**Directions for this task:** From the first line to the last, write out the records exactly.

.....

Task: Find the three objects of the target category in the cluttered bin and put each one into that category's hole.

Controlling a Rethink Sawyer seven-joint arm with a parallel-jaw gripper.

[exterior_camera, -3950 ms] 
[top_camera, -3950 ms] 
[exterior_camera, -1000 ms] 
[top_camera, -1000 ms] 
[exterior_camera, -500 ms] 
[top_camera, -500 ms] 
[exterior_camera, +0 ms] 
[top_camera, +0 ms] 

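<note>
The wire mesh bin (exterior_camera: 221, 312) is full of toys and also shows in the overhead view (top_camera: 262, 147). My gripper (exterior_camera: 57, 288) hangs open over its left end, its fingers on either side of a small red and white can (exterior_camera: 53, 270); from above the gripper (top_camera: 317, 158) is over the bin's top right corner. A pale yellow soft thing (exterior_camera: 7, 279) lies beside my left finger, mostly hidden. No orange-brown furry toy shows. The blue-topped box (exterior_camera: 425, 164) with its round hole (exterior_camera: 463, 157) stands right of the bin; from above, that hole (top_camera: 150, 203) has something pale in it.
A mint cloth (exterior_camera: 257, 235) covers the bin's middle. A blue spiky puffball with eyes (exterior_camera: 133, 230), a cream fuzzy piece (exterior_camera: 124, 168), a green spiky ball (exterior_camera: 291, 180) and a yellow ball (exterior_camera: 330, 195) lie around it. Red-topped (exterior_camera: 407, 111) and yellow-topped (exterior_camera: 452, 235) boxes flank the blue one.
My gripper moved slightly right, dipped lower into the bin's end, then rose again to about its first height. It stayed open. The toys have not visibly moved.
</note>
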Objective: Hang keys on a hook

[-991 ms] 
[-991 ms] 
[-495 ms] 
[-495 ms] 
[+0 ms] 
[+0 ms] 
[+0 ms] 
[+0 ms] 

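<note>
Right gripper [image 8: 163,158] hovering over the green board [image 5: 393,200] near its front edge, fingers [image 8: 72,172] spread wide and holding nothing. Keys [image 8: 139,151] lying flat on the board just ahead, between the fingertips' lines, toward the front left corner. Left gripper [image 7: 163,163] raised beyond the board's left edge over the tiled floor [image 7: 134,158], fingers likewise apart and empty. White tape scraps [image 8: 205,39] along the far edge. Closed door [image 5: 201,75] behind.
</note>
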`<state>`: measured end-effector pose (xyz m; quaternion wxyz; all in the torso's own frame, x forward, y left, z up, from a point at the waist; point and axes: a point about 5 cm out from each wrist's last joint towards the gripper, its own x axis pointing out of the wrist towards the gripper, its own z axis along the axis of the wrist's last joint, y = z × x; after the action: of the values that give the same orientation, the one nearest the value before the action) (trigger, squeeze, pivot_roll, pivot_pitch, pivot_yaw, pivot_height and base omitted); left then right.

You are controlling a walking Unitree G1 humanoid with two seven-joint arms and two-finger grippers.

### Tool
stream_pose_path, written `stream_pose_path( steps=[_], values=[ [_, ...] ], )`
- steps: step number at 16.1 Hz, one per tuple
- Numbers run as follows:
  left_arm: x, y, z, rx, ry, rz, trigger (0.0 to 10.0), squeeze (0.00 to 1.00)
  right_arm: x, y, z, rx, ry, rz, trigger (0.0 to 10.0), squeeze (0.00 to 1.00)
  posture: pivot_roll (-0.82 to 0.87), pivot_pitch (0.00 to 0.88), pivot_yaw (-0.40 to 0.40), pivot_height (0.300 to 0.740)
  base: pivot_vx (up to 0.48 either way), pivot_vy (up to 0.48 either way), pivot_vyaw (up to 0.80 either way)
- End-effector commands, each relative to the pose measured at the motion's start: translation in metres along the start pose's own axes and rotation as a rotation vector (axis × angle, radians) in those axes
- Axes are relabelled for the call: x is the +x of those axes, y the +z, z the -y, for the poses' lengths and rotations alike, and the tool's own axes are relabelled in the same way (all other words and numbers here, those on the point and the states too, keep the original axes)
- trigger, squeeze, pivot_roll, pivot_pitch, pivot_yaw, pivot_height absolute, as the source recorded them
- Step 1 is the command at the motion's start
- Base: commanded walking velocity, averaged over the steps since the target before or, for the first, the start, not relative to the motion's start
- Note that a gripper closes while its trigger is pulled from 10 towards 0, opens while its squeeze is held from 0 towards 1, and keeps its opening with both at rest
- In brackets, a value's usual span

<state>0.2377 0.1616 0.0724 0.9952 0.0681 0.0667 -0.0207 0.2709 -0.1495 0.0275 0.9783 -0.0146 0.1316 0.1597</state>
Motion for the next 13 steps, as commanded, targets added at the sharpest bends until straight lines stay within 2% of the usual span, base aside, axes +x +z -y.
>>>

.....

**Answer area:**
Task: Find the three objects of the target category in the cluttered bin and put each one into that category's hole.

Controlling a Rethink Sawyer seven-joint arm with a parallel-jaw gripper.

[exterior_camera, -3950 ms] 
[top_camera, -3950 ms] 
[exterior_camera, -1000 ms] 
[top_camera, -1000 ms] 
[exterior_camera, -500 ms] 
[top_camera, -500 ms] 
[exterior_camera, +0 ms] 
[top_camera, +0 ms] 

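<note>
The wire mesh bin (exterior_camera: 221, 312) is full of toys and also shows in the overhead view (top_camera: 262, 147). My gripper (exterior_camera: 57, 288) hangs open over its left end, its fingers on either side of a small red and white can (exterior_camera: 53, 270); from above the gripper (top_camera: 317, 158) is over the bin's top right corner. A pale yellow soft thing (exterior_camera: 7, 279) lies beside my left finger, mostly hidden. No orange-brown furry toy shows. The blue-topped box (exterior_camera: 425, 164) with its round hole (exterior_camera: 463, 157) stands right of the bin; from above, that hole (top_camera: 150, 203) has something pale in it.
A mint cloth (exterior_camera: 257, 235) covers the bin's middle. A blue spiky puffball with eyes (exterior_camera: 133, 230), a cream fuzzy piece (exterior_camera: 124, 168), a green spiky ball (exterior_camera: 291, 180) and a yellow ball (exterior_camera: 330, 195) lie around it. Red-topped (exterior_camera: 407, 111) and yellow-topped (exterior_camera: 452, 235) boxes flank the blue one.
My gripper moved slightly right, dipped lower into the bin's end, then rose again to about its first height. It stayed open. The toys have not visibly moved.
</note>
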Objective: Hang keys on a hook

[-991 ms] 
[-991 ms] 
[-495 ms] 
[-495 ms] 
[+0 ms] 
[+0 ms] 
[+0 ms] 
[+0 ms] 

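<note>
Right gripper [image 8: 163,158] hovering over the green board [image 5: 393,200] near its front edge, fingers [image 8: 72,172] spread wide and holding nothing. Keys [image 8: 139,151] lying flat on the board just ahead, between the fingertips' lines, toward the front left corner. Left gripper [image 7: 163,163] raised beyond the board's left edge over the tiled floor [image 7: 134,158], fingers likewise apart and empty. White tape scraps [image 8: 205,39] along the far edge. Closed door [image 5: 201,75] behind.
</note>
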`<state>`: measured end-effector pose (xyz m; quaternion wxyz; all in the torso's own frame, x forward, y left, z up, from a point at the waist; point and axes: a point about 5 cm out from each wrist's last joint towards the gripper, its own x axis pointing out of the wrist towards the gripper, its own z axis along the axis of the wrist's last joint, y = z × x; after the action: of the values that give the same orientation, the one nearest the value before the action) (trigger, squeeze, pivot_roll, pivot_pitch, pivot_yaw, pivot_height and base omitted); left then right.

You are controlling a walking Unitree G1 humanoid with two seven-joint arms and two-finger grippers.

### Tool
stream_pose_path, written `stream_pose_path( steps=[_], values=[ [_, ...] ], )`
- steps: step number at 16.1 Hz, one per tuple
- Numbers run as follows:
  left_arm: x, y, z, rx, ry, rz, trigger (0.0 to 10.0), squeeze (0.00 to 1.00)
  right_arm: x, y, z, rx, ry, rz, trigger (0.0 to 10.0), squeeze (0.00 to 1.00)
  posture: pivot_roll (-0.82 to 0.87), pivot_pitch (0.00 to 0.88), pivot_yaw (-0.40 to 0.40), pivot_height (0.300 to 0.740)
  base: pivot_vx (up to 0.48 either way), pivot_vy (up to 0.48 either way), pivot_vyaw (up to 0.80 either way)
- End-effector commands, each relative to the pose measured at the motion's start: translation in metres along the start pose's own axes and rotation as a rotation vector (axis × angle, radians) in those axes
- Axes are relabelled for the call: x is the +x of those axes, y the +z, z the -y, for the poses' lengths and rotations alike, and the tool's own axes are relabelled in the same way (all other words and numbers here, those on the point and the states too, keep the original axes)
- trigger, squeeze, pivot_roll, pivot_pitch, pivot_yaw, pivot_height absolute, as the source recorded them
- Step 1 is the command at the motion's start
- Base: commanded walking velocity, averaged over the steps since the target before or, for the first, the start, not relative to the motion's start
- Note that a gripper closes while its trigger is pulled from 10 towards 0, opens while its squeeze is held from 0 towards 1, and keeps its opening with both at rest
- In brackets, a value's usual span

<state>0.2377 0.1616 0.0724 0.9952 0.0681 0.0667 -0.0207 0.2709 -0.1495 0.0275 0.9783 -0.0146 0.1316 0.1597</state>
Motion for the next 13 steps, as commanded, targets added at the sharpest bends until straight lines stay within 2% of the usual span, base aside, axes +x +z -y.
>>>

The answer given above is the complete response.